*Exercise aim*: Check every line of the material for the word "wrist". Copy those that have it.

*Supplied information*:
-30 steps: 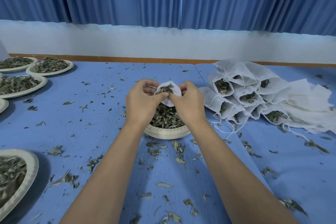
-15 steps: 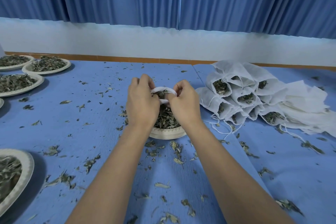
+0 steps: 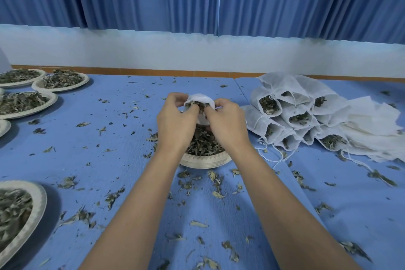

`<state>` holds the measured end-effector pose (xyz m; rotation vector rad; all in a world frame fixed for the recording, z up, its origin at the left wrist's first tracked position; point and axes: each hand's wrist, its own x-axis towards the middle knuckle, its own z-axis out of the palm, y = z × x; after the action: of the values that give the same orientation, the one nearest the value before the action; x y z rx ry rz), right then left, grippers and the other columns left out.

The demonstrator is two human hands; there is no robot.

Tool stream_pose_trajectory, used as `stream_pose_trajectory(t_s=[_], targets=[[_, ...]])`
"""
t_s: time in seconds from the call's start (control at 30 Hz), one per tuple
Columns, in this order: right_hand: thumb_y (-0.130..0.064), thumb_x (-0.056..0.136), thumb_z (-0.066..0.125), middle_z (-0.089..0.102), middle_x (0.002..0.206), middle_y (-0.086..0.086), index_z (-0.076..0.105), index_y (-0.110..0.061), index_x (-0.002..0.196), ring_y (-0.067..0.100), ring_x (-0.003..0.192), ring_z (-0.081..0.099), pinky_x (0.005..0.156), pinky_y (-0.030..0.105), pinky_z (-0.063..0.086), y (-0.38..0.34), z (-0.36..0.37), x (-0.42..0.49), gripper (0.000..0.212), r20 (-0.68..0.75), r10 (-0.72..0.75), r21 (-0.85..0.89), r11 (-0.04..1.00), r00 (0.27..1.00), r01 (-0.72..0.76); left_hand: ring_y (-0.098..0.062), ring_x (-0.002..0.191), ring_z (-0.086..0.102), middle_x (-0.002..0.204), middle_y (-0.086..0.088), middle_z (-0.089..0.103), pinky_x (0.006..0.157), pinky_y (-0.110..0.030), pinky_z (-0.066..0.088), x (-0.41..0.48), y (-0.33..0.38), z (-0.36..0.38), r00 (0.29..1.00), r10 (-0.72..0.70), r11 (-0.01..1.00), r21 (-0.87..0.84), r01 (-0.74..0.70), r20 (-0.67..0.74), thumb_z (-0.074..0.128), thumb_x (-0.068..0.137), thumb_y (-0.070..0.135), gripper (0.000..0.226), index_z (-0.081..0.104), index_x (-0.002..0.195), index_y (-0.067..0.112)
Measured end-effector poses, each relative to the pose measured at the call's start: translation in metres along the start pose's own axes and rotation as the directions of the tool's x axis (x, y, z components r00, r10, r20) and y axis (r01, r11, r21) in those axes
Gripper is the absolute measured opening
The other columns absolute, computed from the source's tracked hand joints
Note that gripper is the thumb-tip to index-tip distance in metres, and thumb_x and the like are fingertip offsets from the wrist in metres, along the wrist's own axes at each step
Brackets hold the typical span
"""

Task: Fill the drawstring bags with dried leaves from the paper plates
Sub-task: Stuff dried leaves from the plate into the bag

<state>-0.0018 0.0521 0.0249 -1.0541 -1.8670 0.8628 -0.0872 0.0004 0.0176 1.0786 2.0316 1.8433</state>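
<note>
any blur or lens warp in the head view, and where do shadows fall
Head view: wide-angle stretch swells the forearms toward the bottom edge; light soft and even, no glare; the lower-left paper plate throws a faint shadow rightward, its leaves smeared; the drawstring bag looks sharp.

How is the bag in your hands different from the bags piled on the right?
The held bag is up above a paper plate, gripped by the left hand and right hand; the piled bags lie stacked sideways on the table. The held bag is single; the piled bags are many. Both are white, open-mouthed, showing dried leaves.
</note>
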Motion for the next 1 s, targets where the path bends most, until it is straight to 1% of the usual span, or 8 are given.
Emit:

*Written reply*:
`<state>` holds the measured end-effector pose (xyz m; rotation vector rad; all in a world frame fixed for the recording, z up, its origin at the left wrist's first tracked position; point and axes: each hand's wrist, its own x-axis towards the middle knuckle, its own z-axis out of the palm, y = z × x; after the action: of the values that give the same orientation, the one nearest the value before the action; x y z rx ry rz), right then left, grippers and the other columns left out.
Note that gripper is the thumb-tip to index-tip distance in metres, and thumb_x and the like are fingertip offsets from the wrist in metres, along the wrist's own axes at each step

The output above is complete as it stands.